Zen-Ruffinen is on the World Cup organising committee which was expected to earn him a stay of execution after he tried to expose corruption in FIFA's highest ranks but Blatter is gunning for the administrator already.

Zen-Ruffinen's deputy Jon Doviken is also facing the sack.

"Friday, I throw Zen-Ruffinen out the door," Blatter told Swiss newspaper 'Blick'.

"On Friday the executive committee is going to take care of 'Mr Clean'. Now it is finished. The last negative comments by Zen-Ruffinen after my re-election were the last straw."

Zen-Ruffinen said he would fight on against corruption in FIFA despite the vote to re-elect president Sepp Blatter for four more years in office but Blatter is set to dump the Swiss lawyer as soon as possible.

A defiant Zen-Ruffinen was expected to quit rather than suffer Blatter's revenge after he openly questioned the president over claims of corruption, secret deals and financial mismanagement at the last FIFA executive committee meeting.

His evidence of corruption saw five FIFA vice-presidents start legal action against Blatter in a Swiss court with criminal charges possibly pending.

"I won't resign," Zen-Ruffinen said.

"Certainly not - why should I ?," after Blatter easily defeated his only rival for the presidency in a marathon eight-hour voting session yesterday.

The secretary-general expected to be axed soon as Blatter starts a bloody purge of his opponents who dared to expose corruption.

"I always knew that if Mr Blatter won then I would be in trouble," he said.

Blatter confirmed Zen-Ruffinen is his first target for revenge:

"He's in trouble ? he said to one of your colleagues - and he is in trouble," he said.

"For the time being he is still here. I have said give me 100 days to present the structural changes in FIFA that I envisage. We will discuss changes at the next FIFA executive committee. There won't be any changes before then."

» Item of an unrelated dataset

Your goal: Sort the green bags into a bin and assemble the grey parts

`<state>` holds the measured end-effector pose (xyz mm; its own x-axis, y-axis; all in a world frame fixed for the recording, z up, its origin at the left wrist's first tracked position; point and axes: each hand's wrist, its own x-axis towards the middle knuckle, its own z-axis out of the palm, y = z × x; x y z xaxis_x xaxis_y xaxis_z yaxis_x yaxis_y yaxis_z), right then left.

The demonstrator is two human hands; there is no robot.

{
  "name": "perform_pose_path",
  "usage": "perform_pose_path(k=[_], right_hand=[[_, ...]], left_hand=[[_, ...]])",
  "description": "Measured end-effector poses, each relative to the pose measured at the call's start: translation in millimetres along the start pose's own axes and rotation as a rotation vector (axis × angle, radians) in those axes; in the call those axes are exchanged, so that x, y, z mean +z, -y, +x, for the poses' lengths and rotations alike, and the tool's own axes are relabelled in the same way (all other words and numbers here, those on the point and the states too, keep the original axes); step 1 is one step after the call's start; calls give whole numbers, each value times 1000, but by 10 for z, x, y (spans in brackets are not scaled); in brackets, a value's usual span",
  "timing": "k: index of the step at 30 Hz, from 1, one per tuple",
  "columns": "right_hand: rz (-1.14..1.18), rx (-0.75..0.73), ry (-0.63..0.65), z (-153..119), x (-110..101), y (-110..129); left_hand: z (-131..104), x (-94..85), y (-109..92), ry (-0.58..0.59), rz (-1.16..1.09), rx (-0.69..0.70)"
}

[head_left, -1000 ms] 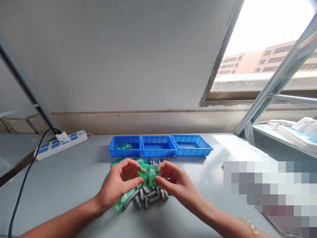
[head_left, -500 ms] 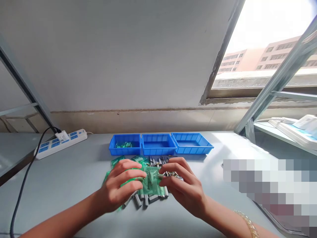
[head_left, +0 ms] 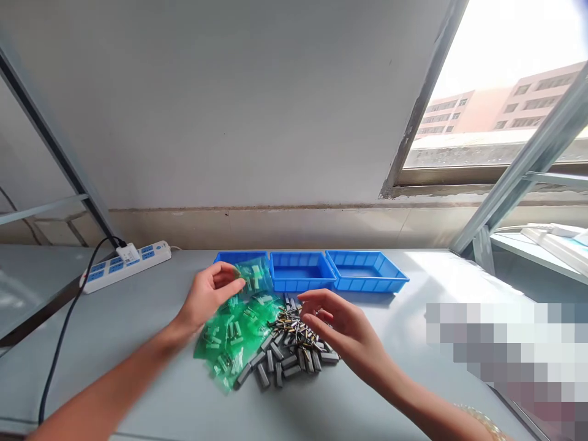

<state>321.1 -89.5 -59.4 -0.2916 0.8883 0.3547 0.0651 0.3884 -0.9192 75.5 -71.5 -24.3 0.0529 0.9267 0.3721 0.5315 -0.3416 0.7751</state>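
The left hand (head_left: 209, 294) pinches a small green bag (head_left: 255, 275) just above the leftmost blue tray (head_left: 239, 257). The right hand (head_left: 337, 324) hovers with fingers loosely spread, holding nothing, over the pile of metal parts (head_left: 289, 352) beside filled green bags (head_left: 229, 340) on the tabletop (head_left: 138, 343).
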Motion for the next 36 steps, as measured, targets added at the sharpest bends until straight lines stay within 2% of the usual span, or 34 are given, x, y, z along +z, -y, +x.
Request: perform_pose_path(k=[4, 7, 9, 14, 16, 19, 22, 25, 31, 36], right_hand=[[7, 21, -13, -4, 6, -24], [-11, 36, -5, -12, 8, -12], [-17, 46, 3, -15, 6, 9], [-40, 48, 26, -18, 6, 39], [-50, 45, 30, -24, 7, 35], [-52, 45, 36, -36, 9, 20], [-51, 44, 32, -43, 10, 4], [-57, 44, 26, -42, 13, -8], [-84, 52, 23, -45, 25, 0], [-78, 86, 26, -51, 43, 23]], left_hand=[[299, -214, 303, -147, 178, -24], [326, -294, 376, -206, 309, 34], [256, -301, 328, -116, 363, 94], [53, -245, 90, 379, 406, 231], [29, -259, 30, 500, 423, 257], [56, -380, 4, 522, 483, 227], [95, -558, 35, 480, 553, 140], [89, -672, 89, 518, 591, 48], [-16, -625, 119, 664, 542, -67], [-72, -612, 47, 666, 405, -107]])
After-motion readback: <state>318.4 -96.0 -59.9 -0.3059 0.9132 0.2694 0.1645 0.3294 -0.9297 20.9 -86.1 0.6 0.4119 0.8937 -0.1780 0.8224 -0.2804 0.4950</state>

"He's going to find it very difficult to re-unify this divided family," Zen-Ruffinen said with the powerful and financially well-off UEFA group considering their next move to safeguard European football from Blatter's plans.

Zen-Ruffinen said the money rows over the FIFA finances would continue after vice-president David Will claimed earlier this week that the organisation was £251 million in debt.

Will now also faces punishment from Blatter and his supporters.

"Nobody can agree on the figures so that dispute is going to continue and the people on the executive committee who lost today are going to carry on the fight," Zen-Ruffinen said.